Wednesday, June 30, 2010

Rant/Sermon from Ian Jukes caps off Conference - ISTE 2010 Day 3

This is my final post of the ISTE series as my colleagues and I are headed for a flight before the keynote. That's too bad, as the closing keynote is the one the members voted for and the opening keynote wasn't beloved based on the Tweets. This last session has drawn my attention because Ian Jukes is one of the presenters and I have enjoyed him before. The other presenter is Frank Kelly, who is new to me.  The session focuses on the impact of classroom teaching on technology (and not the other way around). While we were waiting to start, we got to look at a series of funny pictures that sets us up for the irony they discussed, that the problem is the schools and not the technology.

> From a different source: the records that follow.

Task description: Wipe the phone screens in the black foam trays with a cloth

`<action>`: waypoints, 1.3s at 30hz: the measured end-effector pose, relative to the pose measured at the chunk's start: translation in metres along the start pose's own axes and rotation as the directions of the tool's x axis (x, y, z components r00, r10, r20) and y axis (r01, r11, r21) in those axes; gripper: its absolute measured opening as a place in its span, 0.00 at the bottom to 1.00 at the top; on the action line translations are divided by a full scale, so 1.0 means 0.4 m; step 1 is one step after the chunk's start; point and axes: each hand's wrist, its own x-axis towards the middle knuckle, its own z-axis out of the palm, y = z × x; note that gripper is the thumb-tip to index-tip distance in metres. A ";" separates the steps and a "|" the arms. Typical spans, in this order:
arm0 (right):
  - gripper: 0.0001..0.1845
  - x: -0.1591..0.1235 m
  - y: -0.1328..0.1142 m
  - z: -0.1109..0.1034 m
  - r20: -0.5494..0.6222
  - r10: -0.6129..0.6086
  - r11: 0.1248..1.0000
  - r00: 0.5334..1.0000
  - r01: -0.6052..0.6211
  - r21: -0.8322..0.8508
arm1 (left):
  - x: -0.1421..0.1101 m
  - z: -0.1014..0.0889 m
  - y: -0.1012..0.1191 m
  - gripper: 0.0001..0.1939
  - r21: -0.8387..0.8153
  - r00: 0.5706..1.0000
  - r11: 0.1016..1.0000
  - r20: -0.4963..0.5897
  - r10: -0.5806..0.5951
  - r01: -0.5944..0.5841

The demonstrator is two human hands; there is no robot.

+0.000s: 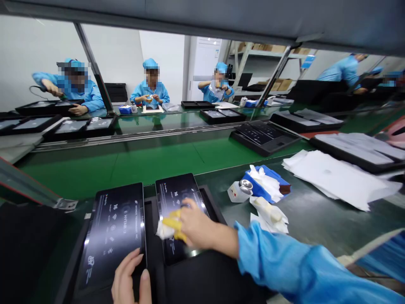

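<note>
Two dark tablets lie side by side in a black tray [215, 211] close in front of me. Their screens show white text and icons. My right hand [198, 226] is shut on a white wipe with yellow strips [169, 226], pressing it against the right tablet [175, 194], and hides the tablet's lower part. My left hand [131, 278] lies at the lower right of the left tablet [112, 236], with its fingertips resting on the glass. The bottom of that hand is cut off by the frame.
To the right stand a small white container with a metal top [239, 191], a blue pad with white wipes [264, 183], crumpled wipes [268, 215] and a stack of white sheets [335, 179]. Beyond a green belt [126, 164], several co-workers in blue work at trays.
</note>
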 end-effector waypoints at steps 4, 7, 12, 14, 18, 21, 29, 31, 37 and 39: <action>0.26 0.072 0.021 0.002 -0.059 0.051 0.989 0.997 -0.058 -0.139 | 0.006 -0.016 0.018 0.14 -0.048 0.994 0.994 0.054 -0.094 0.096; 0.24 0.013 -0.018 0.015 0.014 -0.140 0.978 0.990 0.141 -0.153 | 0.008 -0.017 0.024 0.13 -0.080 0.990 0.990 0.081 -0.113 0.120; 0.26 -0.009 -0.032 0.004 0.044 -0.190 0.972 0.981 0.195 -0.132 | 0.009 -0.018 0.031 0.12 -0.087 0.988 0.989 0.112 -0.110 0.120; 0.27 0.024 -0.019 -0.004 0.043 -0.107 0.982 0.993 0.113 -0.152 | 0.007 -0.024 0.019 0.13 -0.078 0.983 0.986 0.126 -0.135 0.146; 0.26 0.016 -0.027 0.006 0.034 -0.146 0.982 0.989 0.149 -0.116 | -0.002 -0.038 -0.047 0.16 -0.018 0.965 0.985 0.201 -0.166 0.173; 0.27 -0.028 -0.034 0.015 0.053 -0.249 0.966 0.967 0.252 -0.052 | -0.005 -0.042 -0.082 0.18 -0.007 0.949 0.978 0.245 -0.200 0.208; 0.25 0.079 0.053 -0.023 -0.110 0.155 0.971 0.982 -0.171 -0.164 | 0.014 -0.055 -0.038 0.22 0.020 0.923 0.951 0.234 -0.305 0.309; 0.26 0.045 0.024 0.000 -0.104 0.083 0.984 0.991 -0.099 -0.150 | 0.015 -0.058 -0.036 0.22 0.014 0.922 0.951 0.241 -0.303 0.309; 0.26 -0.137 -0.019 0.037 -0.039 -0.181 0.982 0.983 0.179 -0.052 | 0.006 -0.041 0.004 0.19 0.004 0.922 0.949 0.236 -0.308 0.316; 0.26 -0.133 0.039 0.008 -0.108 -0.010 0.999 0.994 0.004 -0.050 | -0.003 -0.023 0.018 0.15 0.045 0.941 0.974 0.253 -0.225 0.221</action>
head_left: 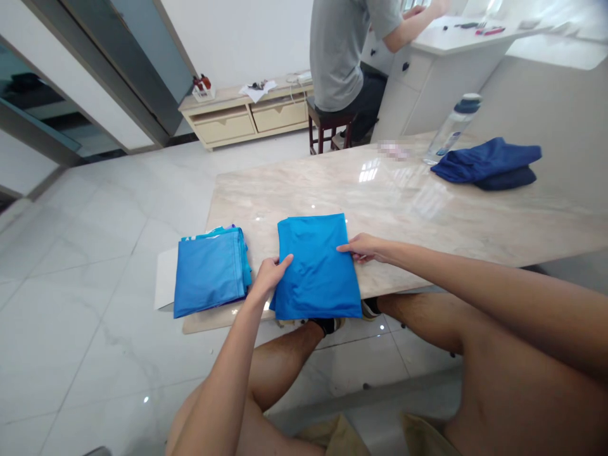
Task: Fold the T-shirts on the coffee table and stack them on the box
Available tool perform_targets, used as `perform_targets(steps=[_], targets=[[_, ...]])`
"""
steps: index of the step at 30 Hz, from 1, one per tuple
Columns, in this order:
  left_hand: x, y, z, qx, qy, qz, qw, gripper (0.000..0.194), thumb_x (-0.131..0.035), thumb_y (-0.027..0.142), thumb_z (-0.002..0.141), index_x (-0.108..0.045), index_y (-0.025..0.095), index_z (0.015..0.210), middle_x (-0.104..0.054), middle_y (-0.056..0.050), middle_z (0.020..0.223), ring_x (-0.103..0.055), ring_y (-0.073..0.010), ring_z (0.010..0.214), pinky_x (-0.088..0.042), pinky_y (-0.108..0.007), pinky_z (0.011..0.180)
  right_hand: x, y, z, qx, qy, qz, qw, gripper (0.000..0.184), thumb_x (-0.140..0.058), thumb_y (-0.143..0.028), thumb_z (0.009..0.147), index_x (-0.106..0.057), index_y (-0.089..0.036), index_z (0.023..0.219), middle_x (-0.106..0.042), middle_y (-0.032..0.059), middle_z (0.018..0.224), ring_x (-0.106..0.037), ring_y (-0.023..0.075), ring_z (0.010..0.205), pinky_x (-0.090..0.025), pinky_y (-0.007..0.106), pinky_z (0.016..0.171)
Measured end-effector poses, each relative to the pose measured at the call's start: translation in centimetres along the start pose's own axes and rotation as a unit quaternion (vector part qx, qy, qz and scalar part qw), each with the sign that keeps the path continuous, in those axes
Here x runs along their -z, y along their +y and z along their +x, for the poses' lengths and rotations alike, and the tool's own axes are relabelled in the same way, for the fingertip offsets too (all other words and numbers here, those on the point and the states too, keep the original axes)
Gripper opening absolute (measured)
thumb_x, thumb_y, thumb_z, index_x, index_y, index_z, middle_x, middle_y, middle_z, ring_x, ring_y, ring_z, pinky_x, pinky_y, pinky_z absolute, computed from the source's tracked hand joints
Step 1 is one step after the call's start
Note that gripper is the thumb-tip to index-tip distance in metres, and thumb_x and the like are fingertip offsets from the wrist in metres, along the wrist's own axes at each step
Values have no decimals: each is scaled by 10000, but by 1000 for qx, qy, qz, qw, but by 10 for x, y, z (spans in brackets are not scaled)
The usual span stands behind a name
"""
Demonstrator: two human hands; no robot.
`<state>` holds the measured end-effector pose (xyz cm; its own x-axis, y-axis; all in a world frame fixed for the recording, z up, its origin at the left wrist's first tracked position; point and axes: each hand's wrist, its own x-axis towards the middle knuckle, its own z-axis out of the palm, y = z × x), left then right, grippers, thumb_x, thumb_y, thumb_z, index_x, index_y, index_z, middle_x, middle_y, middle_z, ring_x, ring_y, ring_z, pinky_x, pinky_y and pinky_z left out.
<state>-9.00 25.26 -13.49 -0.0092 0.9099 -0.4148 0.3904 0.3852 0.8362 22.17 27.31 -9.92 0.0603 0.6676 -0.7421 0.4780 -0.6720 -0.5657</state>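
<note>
A bright blue folded cloth [316, 269], perhaps a garment, lies at the near edge of the marble-patterned table [294, 187], its lower end reaching past the edge. My left hand [273, 273] grips its left side, thumb on top and fingers underneath. On the opposite side my right hand [365, 247] pinches the right edge between thumb and fingers. To the left sits a stack of folded blue cloths [209, 269], its top piece smooth and slightly darker. Under that stack a white sheet or board [164, 278] sticks out on the left.
A clear water bottle [449, 133] with a blue lid stands at the back right beside a crumpled dark blue cloth [489, 164]. Beyond the table a person in a grey shirt [339, 57] sits on a stool [327, 123] at a white counter [441, 38]. A low cabinet [225, 126] lines the wall.
</note>
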Motion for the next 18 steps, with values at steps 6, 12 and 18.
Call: perform_targets(steps=[6, 12, 18], targets=[[-1, 8, -3, -22, 2, -93, 995, 478, -935, 582, 691, -849, 156, 892, -864, -113, 941, -781, -303, 911, -596, -347, 749, 19, 1, -5, 87, 48, -73, 992, 390, -1003, -442, 772, -731, -163, 757, -640, 21, 737, -576, 142, 712, -474, 223, 571], [12, 24, -24, -68, 55, -159, 983, 660, -971, 677, 628, -852, 135, 986, -847, -96, 983, -744, -237, 924, -574, -309, 817, 49, -6, -34, 231, 62, -79, 968, 491, -902, -581, 856, -675, -181, 684, -592, -4, 688, -553, 145, 732, -439, 249, 652], [19, 58, -53, -147, 104, -255, 950, 600, -991, 629, 649, -825, 161, 985, -807, -55, 996, -713, -201, 980, -559, -308, 926, 69, -31, -75, 350, 160, -10, 923, 477, -841, -642, 878, -780, -172, 827, -736, 43, 838, -646, 190, 839, -518, 298, 768]])
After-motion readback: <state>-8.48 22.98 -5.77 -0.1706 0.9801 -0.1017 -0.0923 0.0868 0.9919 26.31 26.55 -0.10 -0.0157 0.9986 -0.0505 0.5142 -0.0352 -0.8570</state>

They started by illustrating how much technology has changed virtually everything else, and basically only allowed us to tinker with the traditional models schooling. Ian got a good laugh when we pointed out we are still releasing children over the summer so we can have them harvest the crops like they did in Prussia. He said that education is the only area that people ignore current research outright, and feel sanctimonious while doing it. Frank and Ian then went through a large number of American studies and major publication and pointed out that we changed very little for American students.  They say we are fiddling while Rome is burning. They ended this section by pulling together the research that says teachers are teaching in a way that is different from how students learn. Students are fundamentally and neurologically different and continue to change, while schools remain the same.

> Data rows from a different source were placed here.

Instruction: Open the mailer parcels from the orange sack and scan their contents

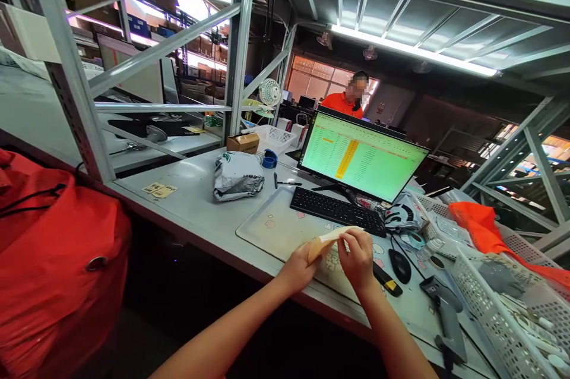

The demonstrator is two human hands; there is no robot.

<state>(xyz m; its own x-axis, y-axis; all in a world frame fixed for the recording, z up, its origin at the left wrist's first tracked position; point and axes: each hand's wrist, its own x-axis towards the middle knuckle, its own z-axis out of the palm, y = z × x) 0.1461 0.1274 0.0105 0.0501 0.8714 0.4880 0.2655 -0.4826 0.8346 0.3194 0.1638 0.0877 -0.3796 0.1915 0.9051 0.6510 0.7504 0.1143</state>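
Observation:
Above the desk mat [262, 227], a flat tan envelope-like paper piece [324, 241] is held up at a slant. My left hand [298, 269] grips its lower left end, thumb on the near side. My right hand [357, 254] pinches its upper right edge with curled fingers. What is inside the piece, if anything, does not show. Just behind my hands lies a black keyboard [336, 209]. A black and yellow box cutter [388, 281] rests by my right wrist, and a black mouse [399, 266] sits to its right.
A monitor [363, 153] with a spreadsheet stands behind the keyboard. Left of it are a grey plastic parcel [238, 176], a pen [287, 183] and a cardboard box [243, 142]. A barcode scanner [447, 313] and white baskets [494, 313] occupy the right. One person [341, 103] stands beyond the monitor.

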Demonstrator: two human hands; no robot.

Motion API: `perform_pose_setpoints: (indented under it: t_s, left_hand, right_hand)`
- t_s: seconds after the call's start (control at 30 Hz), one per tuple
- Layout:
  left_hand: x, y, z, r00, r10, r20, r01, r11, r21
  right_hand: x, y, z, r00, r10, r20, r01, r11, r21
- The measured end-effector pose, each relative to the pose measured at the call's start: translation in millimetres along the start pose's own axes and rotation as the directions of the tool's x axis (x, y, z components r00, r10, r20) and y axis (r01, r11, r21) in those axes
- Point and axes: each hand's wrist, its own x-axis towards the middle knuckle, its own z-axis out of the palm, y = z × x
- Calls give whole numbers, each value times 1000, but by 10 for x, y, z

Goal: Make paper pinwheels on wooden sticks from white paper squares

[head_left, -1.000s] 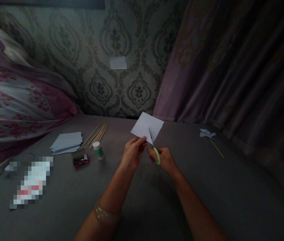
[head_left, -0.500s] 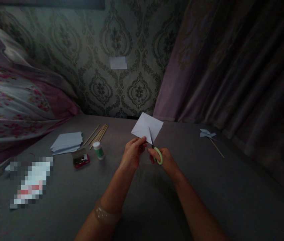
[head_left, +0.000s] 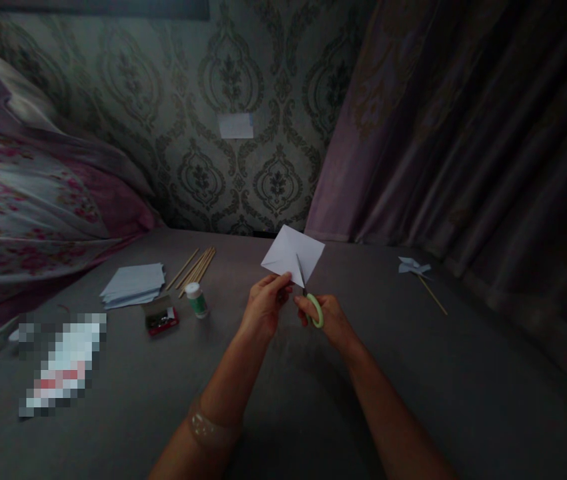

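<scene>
Above the middle of the grey counter [head_left: 283,400], one square of white paper [head_left: 281,252], creased, is held up at its near edge by the left hand [head_left: 265,301], whose grip is closed on it between thumb and fingers. One pair of scissors [head_left: 317,312], pale green in the handles, is gripped by the right hand [head_left: 332,319], with fingers closed around the handles; the dark blades are set at the paper's near corner and pointed toward its centre. One clear bangle [head_left: 209,427] is worn on the left forearm. To the left, on the counter, are laid: one stack of white sheets [head_left: 133,283], its edges uneven; one loose bundle of wooden sticks [head_left: 198,272], with a single stick set slightly apart; one white-capped bottle [head_left: 196,303], green-labelled, stood upright; one small red box [head_left: 163,325], opened, by which small metal pieces are held; one white and red item [head_left: 66,367], blurred by pixels. To the right is laid one paper pinwheel [head_left: 414,268], mounted on a thin stick. Behind, one white note [head_left: 236,125] is fixed to the patterned wall [head_left: 163,87], flanked by floral cloth [head_left: 38,193] at left and a purple curtain [head_left: 438,133] at right.
</scene>
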Motion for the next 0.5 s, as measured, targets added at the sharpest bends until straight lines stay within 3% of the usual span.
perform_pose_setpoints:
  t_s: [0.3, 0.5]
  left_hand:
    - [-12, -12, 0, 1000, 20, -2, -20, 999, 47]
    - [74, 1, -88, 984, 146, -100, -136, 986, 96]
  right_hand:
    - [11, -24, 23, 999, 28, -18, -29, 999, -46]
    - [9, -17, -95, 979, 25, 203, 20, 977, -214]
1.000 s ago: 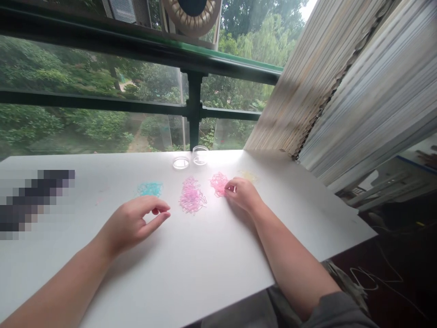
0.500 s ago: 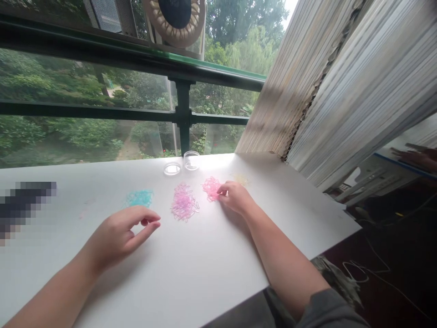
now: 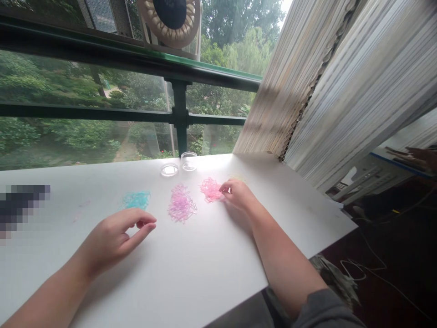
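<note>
At the right edge of a pile of pink loop-like pieces (image 3: 210, 190), my right hand (image 3: 235, 193) has its thumb and fingers pinched together. Whatever is between those fingertips is too small to make out. My left hand (image 3: 118, 234) is held over the white table, just in front of a turquoise pile (image 3: 136, 199). Its thumb and index finger curve round until the tips nearly meet, and I see nothing between them. Between the hands lies a purple pile (image 3: 181, 205) of small thin loops resembling paper clips. A pale yellow pile (image 3: 238, 178) is partly hidden behind my right hand.
Two round clear dishes, a shallow one (image 3: 169, 170) and a taller one (image 3: 189, 162), stand at the back of the white table (image 3: 191, 278). Faint pink pieces (image 3: 80, 209) lie at the left. A blurred-out dark patch is farther left. Strip curtains (image 3: 269, 105) hang at the right.
The view has shifted slightly. My right hand has drawn a little rightward from the pink pile's middle to its edge. My left hand's fingertips look slightly closer together.
</note>
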Demonstrator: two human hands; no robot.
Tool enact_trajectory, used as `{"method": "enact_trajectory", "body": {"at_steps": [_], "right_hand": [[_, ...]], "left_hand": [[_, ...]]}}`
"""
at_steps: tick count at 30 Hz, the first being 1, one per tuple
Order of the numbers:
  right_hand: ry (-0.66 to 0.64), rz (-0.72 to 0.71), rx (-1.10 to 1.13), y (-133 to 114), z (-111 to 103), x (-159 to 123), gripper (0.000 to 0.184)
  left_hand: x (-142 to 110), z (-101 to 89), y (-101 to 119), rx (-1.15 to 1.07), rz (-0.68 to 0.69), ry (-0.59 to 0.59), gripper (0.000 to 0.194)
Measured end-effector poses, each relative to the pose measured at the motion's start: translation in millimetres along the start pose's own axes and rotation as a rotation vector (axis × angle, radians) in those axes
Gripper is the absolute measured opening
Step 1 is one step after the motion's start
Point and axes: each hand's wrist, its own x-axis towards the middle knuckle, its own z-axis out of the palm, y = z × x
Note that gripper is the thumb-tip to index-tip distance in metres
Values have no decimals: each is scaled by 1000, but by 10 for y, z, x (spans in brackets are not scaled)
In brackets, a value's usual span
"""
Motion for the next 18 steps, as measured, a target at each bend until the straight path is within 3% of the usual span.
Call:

Stylistically the presentation reminded me of a combination of a rant and sermon. There was slanted language, statistics, rhetorical devices and a Martin Luther King tone. Lots of the time, there were the good sound bites media outlets love to flirt with, like
If we as teachers continue to do the same things the same way when we know it doesn't work, it begs the question: Who has the learning problem?
This was a persuasive and rousing session designed to motivate the listener to create change. Good slides, lots of stats and slanted language were all used to help make the case. I enjoyed the session for that alone, but didn't need any persuasion. The most powerful point was that creative and critical thinking jobs will make up half the workforce soon.  If a computer can do it more quickly or an oversees person can do it easily, it is leaving or you'll earn minimum wage. Our schools were designed for an era when 75% of our jobs were in agriculture and manufacturing, but those people will be less than 25% of our workforce within the decade.

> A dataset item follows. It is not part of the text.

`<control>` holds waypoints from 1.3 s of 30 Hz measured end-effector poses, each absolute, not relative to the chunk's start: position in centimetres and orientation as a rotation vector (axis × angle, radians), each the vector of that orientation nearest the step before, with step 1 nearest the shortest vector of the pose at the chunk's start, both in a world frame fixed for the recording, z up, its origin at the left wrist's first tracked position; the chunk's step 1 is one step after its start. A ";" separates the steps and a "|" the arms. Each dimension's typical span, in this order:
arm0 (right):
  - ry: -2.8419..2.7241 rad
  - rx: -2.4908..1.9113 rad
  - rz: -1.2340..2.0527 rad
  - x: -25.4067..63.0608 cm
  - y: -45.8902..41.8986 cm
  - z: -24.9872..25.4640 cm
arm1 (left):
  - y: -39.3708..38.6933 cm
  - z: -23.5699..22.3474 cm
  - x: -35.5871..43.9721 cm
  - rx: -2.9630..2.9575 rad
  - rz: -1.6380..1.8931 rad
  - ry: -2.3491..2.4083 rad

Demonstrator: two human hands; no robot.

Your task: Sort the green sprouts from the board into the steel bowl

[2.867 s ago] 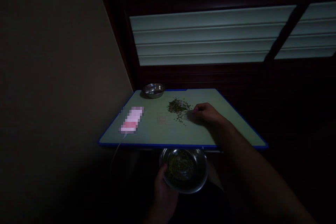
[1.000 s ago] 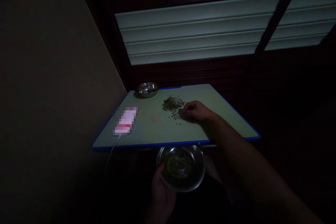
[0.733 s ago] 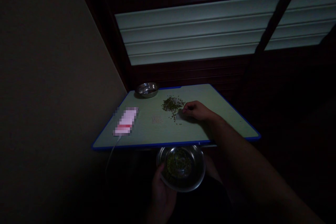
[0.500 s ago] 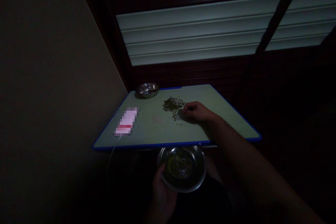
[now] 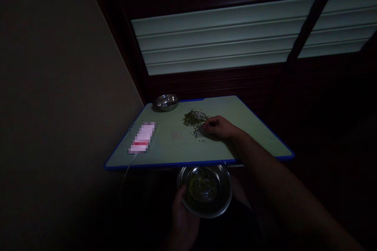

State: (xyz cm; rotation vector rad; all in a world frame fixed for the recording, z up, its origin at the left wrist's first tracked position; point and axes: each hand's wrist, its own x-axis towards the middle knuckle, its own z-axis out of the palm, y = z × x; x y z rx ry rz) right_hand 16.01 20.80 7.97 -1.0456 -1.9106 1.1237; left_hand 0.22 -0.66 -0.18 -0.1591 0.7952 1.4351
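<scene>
Below the table's near edge my left hand (image 5: 184, 213) grips the rim of a steel bowl (image 5: 222, 204), thumb over its left side. Small greenish grains that look like mung beans (image 5: 202, 184) lie in the bottom of it. On the pale green tabletop a loose heap of similar beans (image 5: 193, 118) is spread, with stray ones trailing toward me. My right hand (image 5: 219, 126) rests low over the table at the heap's right edge, fingers pinched together. A faint pale patch shows by the fingertips; what they hold, if anything, is too dark to make out.
A smaller steel bowl (image 5: 166, 103) stands at the table's back left corner. A blurred-out phone (image 5: 143, 137) with a white cable (image 5: 126, 174) lies at the left. The folding table (image 5: 256, 147) has a blue edge. A wall (image 5: 59, 86) rises at left, a slatted cabinet door (image 5: 224, 35) behind.
The view has shifted since the oldest frame. My right hand has moved slightly left, close to the heap, and stays pinched. My left hand keeps the bowl in the same place.
</scene>
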 end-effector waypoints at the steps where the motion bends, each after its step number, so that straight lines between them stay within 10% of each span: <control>1: -1.916 -1.035 1.125 16.0 20.8 7.9 | -0.6 -0.1 0.2 -0.164 1.433 0.802; 39: -1.854 -1.093 1.200 16.0 20.6 8.1 | -0.5 -1.3 0.1 -0.219 1.398 0.765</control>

My favorite quotation: "We have a headware issue, not a hardware issue."

 Ian's three big picks for 21st century fluency (found on his Committed Sardine website):
  1. Living on the Future Edge
  2. Understanding the Digital Generation
  3. Literacy is not Enough
It was a good session to end the day on and I repressed an "Amen, brother" as I left to return to my work of classroom reform. But I can't help feeling that nothing short of a miracle will get us where we need to go and the technology just helps to package the rants so that the medium is the message.